Adding custom field specific error messages can be done using the overrides.messages
array:
'overrides' =>
[
'messages' =>
[
'username' =>
[
'required' => 'You need a username!',
],
],
],
You can also add custom field name translations using the overrides.fieldnames
array:
'overrides' =>
[
'fieldnames' =>
[
'email' => 'email address',
],
],
Custom rules
You can, of course, create your own custom validator rules.
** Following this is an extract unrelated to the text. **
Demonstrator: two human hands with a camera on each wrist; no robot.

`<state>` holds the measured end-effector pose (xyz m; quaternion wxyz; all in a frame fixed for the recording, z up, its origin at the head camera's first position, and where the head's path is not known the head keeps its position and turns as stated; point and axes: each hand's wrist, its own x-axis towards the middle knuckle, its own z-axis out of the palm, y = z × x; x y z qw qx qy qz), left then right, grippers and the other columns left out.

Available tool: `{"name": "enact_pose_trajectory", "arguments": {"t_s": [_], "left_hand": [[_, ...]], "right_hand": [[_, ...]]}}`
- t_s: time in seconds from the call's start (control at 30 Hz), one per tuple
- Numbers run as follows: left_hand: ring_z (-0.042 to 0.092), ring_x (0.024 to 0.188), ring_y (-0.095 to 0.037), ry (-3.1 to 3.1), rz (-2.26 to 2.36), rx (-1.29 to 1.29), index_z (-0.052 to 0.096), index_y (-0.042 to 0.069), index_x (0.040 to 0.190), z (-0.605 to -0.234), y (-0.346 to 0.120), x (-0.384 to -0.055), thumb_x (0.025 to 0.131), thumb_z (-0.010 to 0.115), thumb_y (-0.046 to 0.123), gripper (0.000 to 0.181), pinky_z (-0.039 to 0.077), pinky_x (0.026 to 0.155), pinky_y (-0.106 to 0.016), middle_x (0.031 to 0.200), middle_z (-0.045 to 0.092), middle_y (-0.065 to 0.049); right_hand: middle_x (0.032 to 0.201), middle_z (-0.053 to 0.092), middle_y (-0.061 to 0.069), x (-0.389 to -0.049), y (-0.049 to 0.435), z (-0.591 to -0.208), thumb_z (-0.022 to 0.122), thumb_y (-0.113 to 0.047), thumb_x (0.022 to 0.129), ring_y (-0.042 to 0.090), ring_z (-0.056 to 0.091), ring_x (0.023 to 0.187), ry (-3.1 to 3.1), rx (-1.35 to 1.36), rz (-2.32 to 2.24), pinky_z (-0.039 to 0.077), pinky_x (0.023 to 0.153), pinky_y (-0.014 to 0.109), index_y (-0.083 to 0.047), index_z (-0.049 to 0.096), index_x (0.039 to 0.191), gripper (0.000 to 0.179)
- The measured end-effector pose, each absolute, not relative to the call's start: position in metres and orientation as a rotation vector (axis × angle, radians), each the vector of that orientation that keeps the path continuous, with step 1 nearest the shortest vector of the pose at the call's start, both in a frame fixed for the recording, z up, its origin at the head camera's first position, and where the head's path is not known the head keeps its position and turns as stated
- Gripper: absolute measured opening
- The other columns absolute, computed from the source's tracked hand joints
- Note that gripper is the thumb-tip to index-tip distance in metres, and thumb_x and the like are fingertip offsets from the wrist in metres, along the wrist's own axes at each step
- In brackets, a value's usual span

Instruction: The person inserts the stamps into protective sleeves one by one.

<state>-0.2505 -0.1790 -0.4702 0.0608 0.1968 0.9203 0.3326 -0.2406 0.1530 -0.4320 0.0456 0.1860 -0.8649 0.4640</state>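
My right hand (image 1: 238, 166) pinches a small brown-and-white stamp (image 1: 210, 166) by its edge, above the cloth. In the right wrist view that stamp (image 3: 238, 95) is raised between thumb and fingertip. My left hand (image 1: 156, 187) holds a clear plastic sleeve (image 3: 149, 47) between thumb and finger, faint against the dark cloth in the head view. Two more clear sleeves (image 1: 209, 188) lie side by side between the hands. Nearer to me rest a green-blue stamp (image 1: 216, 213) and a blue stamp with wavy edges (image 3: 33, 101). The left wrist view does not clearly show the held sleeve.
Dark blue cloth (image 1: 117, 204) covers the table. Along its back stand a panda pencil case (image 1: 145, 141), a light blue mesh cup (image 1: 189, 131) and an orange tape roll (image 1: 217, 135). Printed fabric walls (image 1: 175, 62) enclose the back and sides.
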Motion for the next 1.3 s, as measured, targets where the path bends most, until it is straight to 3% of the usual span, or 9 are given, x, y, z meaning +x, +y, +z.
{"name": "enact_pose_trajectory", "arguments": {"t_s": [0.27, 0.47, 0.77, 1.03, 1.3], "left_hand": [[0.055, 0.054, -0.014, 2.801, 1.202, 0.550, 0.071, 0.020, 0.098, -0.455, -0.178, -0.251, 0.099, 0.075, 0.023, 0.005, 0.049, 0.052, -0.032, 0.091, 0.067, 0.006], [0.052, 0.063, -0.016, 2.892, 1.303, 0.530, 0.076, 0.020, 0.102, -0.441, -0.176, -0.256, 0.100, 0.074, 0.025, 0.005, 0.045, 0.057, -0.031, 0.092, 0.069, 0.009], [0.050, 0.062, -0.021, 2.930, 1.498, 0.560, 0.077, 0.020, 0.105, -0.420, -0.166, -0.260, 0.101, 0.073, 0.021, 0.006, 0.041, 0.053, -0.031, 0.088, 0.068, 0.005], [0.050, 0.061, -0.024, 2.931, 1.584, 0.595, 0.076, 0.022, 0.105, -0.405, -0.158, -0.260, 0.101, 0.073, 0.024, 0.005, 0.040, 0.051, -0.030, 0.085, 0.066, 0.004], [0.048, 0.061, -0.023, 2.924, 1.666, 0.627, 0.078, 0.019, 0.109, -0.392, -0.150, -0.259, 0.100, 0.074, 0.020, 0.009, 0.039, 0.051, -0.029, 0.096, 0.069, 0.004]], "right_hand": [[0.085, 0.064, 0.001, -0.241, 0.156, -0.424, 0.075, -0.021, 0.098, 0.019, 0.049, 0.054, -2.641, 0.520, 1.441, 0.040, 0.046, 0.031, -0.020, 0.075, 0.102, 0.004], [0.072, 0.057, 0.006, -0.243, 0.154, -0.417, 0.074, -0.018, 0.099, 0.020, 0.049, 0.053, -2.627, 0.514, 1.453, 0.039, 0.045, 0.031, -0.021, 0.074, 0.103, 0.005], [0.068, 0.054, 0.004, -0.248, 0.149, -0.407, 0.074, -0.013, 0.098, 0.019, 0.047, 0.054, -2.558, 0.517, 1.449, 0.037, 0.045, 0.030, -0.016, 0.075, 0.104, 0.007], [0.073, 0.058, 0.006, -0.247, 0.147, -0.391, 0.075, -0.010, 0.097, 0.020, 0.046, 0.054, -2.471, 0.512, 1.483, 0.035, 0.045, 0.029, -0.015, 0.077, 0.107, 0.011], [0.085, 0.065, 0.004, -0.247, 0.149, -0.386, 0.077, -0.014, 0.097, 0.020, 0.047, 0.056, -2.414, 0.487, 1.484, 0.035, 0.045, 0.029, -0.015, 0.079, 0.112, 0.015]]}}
All rules must implement the RuleInterface
interface.
<?php
use mako\validator\rules\RuleInterface;
/**
* Is foo validation rule.
*/
class IsFooRule implements RuleInterface
{
/**
* {@inheritdoc}
*/
public function validateWhenEmpty(): bool
{
return false;
}
/**
* {@inheritdoc}
*/
public function validate($value, array $input): bool
{
return mb_strtolower($value) === 'foo';
}
/**
* {@inheritdoc}
*/
public function getErrorMessage(string $field): string
{
return sprintf('The value of the %1$s field must be "foo".', $field);
}
}
If you want it to return error messages from a language file then you'll have to implement the I18nAwareInterface
interface.
Note that there is a reusable trait (
I18nAwareTrait
) that implements the interface so that you don't have to write the code yourself.
You can register your custom rules with the validation factory, thus making it available to all future validator instances.
$this->validator->extend('is_foo', IsFooRule::class);
You can also register it into an existing validator instance.
$validator->extend('is_foo', IsFooRule::class);
Prefix the rule name with your package name and two colons (
::
) if your validator is a part of a package to avoid naming collisions.